In the open-air belfry of the Clock Tower, Zephyr stood beside the half dozen bodies of the Rats that had found their way up to her; she watched the Dragon blow apart and cheered its demise even as she screamed in fear for George, who was lost in the glare of the blast. Yet all at once there was another sound behind her. She whirled to face a new opponent . . . and boggled at the sight of the dark diamond shape that came sailing out of the fog, crash-landing in the middle of the belfry.

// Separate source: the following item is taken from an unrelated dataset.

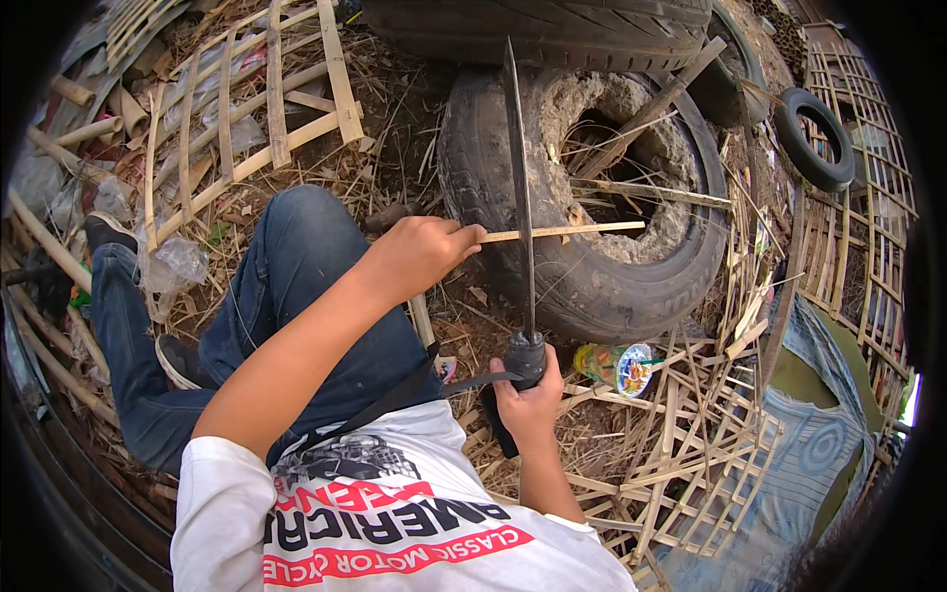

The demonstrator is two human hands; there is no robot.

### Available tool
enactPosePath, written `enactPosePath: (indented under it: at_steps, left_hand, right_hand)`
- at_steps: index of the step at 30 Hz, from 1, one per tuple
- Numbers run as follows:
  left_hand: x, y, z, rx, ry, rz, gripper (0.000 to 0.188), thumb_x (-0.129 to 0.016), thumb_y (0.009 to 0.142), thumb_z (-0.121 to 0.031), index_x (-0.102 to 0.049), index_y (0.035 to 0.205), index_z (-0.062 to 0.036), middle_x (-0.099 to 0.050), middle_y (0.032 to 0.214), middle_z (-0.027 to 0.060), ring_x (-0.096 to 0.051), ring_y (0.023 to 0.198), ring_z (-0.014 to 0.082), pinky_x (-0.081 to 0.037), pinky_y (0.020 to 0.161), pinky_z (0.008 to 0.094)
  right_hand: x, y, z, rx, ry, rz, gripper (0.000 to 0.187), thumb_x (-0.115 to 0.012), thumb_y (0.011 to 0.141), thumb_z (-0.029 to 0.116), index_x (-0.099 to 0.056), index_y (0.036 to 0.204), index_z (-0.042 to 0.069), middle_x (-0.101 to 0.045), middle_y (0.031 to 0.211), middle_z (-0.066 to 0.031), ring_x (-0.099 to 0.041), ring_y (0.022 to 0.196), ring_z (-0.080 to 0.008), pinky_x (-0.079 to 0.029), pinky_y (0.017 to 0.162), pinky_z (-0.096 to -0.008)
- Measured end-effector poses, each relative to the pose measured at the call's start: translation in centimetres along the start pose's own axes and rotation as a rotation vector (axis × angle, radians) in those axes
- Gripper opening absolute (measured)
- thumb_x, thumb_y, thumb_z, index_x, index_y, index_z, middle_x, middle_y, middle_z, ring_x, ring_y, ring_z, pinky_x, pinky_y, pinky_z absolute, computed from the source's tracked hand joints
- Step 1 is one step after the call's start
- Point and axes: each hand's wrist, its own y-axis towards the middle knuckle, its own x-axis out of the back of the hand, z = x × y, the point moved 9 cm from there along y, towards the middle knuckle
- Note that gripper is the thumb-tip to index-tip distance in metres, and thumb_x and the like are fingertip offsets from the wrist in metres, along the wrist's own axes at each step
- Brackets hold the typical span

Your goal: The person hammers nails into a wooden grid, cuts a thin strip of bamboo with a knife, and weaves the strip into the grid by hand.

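My left hand [424,259] pinches one end of a thin bamboo strip [592,229], which points right over a worn tyre [621,286] lined with rough concrete. My right hand [531,403] is wrapped round the black-taped handle of a machete [520,168]. Its long dark blade stands edge-on, pointing away from me, and crosses in front of the strip. Whether blade and strip touch, I cannot tell. A black strap [395,395] runs from the handle area across my shirt. Several sticks lie across the tyre's hole.
A printed plastic cup [629,369] lies beside the tyre. Woven bamboo lattice [681,454] spreads at the right, near a blue cloth [819,444]. A slatted bamboo frame [227,109] is at the far left. More tyres [533,28] stand behind; a small tyre [815,139] is at far right.
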Motion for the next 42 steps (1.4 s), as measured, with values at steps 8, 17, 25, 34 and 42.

Zephyr lowered her sword, her arm stiff from exertion. The fog was evaporating, and in the growing visibility she studied this second, miraculously unroasted kite with curiosity. It jittered here and there, and all at once a corner lifted and Puck crawled out from under, looking disheveled.

“Hey there, Zeph,” he greeted her, smiling sheepishly. “How’s it going?”

IX.

Pieces of the Dragon littered the Quad, spreading smoke in the wind. Near the center of the blast a hot, fragmented fire burned, and it was in the midst of this inferno that George had fallen, knocked semi-conscious by the explosion. He felt the heat around him, tried dazedly to crawl to safety, managed as much as to kick away the remnants of the Dragon claw that had held him, but no more; the last of his energy was spent. He collapsed and began to go under as the smoke thickened.